-- Activity --
Each line from the start of the data below through the one containing "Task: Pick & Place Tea" must be reproduced exactly.

:: Given information

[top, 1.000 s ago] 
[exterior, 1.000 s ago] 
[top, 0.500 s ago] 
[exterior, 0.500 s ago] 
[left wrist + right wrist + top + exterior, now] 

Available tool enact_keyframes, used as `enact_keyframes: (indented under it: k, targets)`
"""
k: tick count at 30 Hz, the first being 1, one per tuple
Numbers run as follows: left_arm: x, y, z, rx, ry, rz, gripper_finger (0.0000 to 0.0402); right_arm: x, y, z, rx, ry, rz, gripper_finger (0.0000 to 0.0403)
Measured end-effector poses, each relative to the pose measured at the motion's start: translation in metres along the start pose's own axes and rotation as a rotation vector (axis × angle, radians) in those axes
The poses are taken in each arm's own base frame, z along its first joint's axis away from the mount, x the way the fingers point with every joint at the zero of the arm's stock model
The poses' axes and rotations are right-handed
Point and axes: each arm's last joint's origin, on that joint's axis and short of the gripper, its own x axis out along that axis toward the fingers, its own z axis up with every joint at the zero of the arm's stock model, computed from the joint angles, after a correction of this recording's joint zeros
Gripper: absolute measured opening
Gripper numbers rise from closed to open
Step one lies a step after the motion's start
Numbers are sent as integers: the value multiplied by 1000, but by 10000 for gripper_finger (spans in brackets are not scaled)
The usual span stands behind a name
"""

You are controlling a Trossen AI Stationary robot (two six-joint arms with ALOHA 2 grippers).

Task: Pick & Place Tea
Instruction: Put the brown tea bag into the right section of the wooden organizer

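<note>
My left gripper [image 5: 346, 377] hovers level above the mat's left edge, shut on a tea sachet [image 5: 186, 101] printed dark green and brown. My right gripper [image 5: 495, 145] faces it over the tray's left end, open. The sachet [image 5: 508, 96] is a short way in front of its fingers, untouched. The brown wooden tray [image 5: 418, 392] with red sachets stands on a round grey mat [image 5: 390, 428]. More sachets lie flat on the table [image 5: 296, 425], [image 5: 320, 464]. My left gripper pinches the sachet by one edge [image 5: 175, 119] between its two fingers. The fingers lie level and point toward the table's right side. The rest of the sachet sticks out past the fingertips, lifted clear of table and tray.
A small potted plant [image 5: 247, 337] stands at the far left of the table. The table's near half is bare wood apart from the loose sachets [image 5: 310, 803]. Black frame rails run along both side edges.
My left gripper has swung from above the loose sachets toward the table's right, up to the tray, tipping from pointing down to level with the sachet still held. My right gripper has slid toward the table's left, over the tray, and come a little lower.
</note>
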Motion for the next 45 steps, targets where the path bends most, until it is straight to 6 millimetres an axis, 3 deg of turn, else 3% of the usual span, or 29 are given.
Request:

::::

-- Result below --
[top, 1.000 s ago] 
[exterior, 1.000 s ago] 
[top, 0.500 s ago] 
[exterior, 0.500 s ago] 
[left wrist + right wrist + top + exterior, now] 

Available tool enact_keyframes, used as `enact_keyframes: (indented under it: k, targets)`
"""
k: tick count at 30 Hz, the first being 1, one per tuple
Numbers run as follows: left_arm: x, y, z, rx, ry, rz, gripper_finger (0.0000 to 0.0402); right_arm: x, y, z, rx, ry, rz, gripper_finger (0.0000 to 0.0403)
Measured end-effector poses, each relative to the pose measured at the motion's start: translation in metres along the start pose's own axes and rotation as a rotation vector (axis × angle, radians) in those axes
The poses are taken in each arm's own base frame, z along its first joint's axis away from the mount, x the way the fingers point with every joint at the zero of the arm's stock model
The poses' axes and rotations are right-handed
Point and axes: each arm's last joint's origin, on that joint's axis and short of the gripper, its own x axis out along that axis toward the fingers, its own z axis up with every joint at the zero of the arm's stock model, computed from the joint angles, after a correction of this recording's joint zeros
Gripper: absolute measured opening
Gripper numbers rise from closed to open
Step one lies a step after the motion's start
Numbers are sent as integers: the value multiplied by 1000, but by 10000 for gripper_finger (spans in brackets are not scaled)
The usual span stands behind a name
"""

You are controlling a Trossen AI Stationary robot (two six-joint arms with ALOHA 2 grippers).

Task: Pick & Place Tea

With that, the answer is done.